_Work to be completed_. Please give back the listing below word for word, without the images.

_Recorded information_.
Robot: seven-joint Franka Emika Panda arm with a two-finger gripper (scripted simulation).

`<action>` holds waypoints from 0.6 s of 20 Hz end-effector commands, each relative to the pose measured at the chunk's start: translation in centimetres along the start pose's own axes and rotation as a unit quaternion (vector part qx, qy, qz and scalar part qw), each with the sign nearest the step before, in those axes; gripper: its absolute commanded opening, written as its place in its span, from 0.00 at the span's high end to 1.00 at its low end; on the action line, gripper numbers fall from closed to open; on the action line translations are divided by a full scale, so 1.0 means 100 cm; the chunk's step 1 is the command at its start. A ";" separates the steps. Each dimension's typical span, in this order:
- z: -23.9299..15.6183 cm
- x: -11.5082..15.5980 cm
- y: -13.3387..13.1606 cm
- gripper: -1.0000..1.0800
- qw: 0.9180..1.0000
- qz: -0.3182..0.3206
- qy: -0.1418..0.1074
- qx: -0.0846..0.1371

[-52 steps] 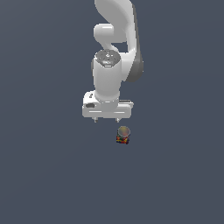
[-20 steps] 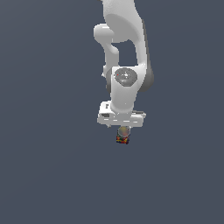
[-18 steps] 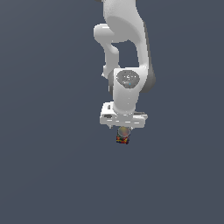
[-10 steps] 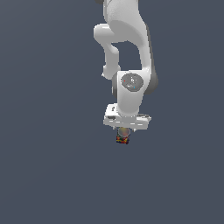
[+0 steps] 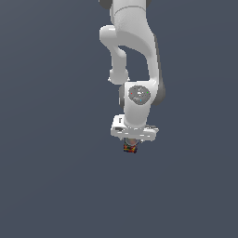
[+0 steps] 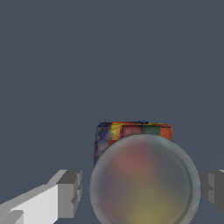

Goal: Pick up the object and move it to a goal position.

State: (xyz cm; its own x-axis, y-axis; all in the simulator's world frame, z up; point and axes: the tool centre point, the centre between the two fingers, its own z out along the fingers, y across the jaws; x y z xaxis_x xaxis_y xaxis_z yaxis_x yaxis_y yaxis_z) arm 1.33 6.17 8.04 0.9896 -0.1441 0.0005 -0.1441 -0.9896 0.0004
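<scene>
Below the arm's wrist, on the flat grey floor, the cube sits directly under the gripper, only its lower edge showing beneath the white hand in the exterior view.

Change since the earlier frames: 2.6 s ago the hand hung up and to the exterior view's left of the cube, well apart from it. It has since moved over the cube and come down, and over the last second it has dropped lower, so the hand now covers most of the cube. Judgement: the approach is done or nearly so; closing and lifting are not yet done, and no goal marker shows in either view.

Gripper state: in the wrist view the two grey fingers stand apart, one on each side of the cube, with clear gaps on both sides. Nothing is held. No contact with the cube is visible. A translucent sphere lies in front of the cube in the wrist view and hides its lower part, so finger depth relative to the cube cannot be told.
</scene>
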 end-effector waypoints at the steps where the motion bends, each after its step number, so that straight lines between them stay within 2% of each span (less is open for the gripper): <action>1: 0.013 -0.001 0.000 0.04 1.000 0.001 0.000 0.000; 7: 0.022 0.001 -0.001 0.04 1.000 0.001 0.000 0.000; 8: 0.022 0.001 -0.001 1.00 1.000 0.001 0.000 0.000; 12: 0.022 0.001 -0.001 1.00 1.000 0.001 0.000 0.000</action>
State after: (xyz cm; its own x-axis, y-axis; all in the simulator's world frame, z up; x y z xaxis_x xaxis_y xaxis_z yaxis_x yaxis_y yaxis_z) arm 1.33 6.28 5.86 0.9894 -0.1450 -0.0012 -0.1450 -0.9894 0.0002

_Output of the task_.
Robot: seven-joint Franka Emika Panda arm with a two-finger gripper (scripted simulation).

`<action>` holds waypoints from 0.6 s of 20 Hz end-effector commands, each relative to the pose measured at the chunk's start: translation in centimetres along the start pose's own axes and rotation as a unit quaternion (vector part qx, qy, qz and scalar part qw), each with the sign nearest the step before, in those axes; gripper: its absolute commanded opening, written as its place in its span, from 0.00 at the span's high end to 1.00 at its low end; on the action line, gripper numbers fall from closed to open; on the action line translations are divided by a full scale, so 1.0 means 100 cm; the chunk's step 1 is the command at its start. A ";" separates the steps. Each dimension's typical span, in this order:
- z: -23.9299..15.6183 cm
- x: -11.5082..15.5980 cm
- y: -13.3387..13.1606 cm
- gripper: -1.0000..1.0800
- qw: 0.9180..1.0000
- qz: -0.3182..0.3206
- qy: -0.1418..0.1074
- qx: -0.0846..0.1371

[-52 steps] 
[-20 steps] 
[-18 steps] 
[-10 steps] 
[+0 steps] 
[+0 steps] 

Goal: Pick up the object and move it to a goal position.

State: (xyz cm; its own x-axis, y-axis; all in the simulator's world frame, z up; point and axes: the tool centre point, the centre between the two fingers, its own z out along the fingers, y across the jaws; x y z xaxis_x xaxis_y xaxis_z yaxis_x yaxis_y yaxis_z) arm 1.33 6.17 8.04 0.9896 -0.1441 0.0005 -0.1441 -0.9896 0.0004
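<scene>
Below the arm's wrist, on the flat grey floor, the cube sits directly under the gripper, only its lower edge showing beneath the white hand in the exterior view.

Change since the earlier frames: 2.6 s ago the hand hung up and to the exterior view's left of the cube, well apart from it. It has since moved over the cube and come down, and over the last second it has dropped lower, so the hand now covers most of the cube. Judgement: the approach is done or nearly so; closing and lifting are not yet done, and no goal marker shows in either view.

Gripper state: in the wrist view the two grey fingers stand apart, one on each side of the cube, with clear gaps on both sides. Nothing is held. No contact with the cube is visible. A translucent sphere lies in front of the cube in the wrist view and hides its lower part, so finger depth relative to the cube cannot be told.
</scene>
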 end-effector waypoints at the steps where the motion bends, each after its step number, so that straight lines between them stay within 2% of each span (less is open for the gripper): <action>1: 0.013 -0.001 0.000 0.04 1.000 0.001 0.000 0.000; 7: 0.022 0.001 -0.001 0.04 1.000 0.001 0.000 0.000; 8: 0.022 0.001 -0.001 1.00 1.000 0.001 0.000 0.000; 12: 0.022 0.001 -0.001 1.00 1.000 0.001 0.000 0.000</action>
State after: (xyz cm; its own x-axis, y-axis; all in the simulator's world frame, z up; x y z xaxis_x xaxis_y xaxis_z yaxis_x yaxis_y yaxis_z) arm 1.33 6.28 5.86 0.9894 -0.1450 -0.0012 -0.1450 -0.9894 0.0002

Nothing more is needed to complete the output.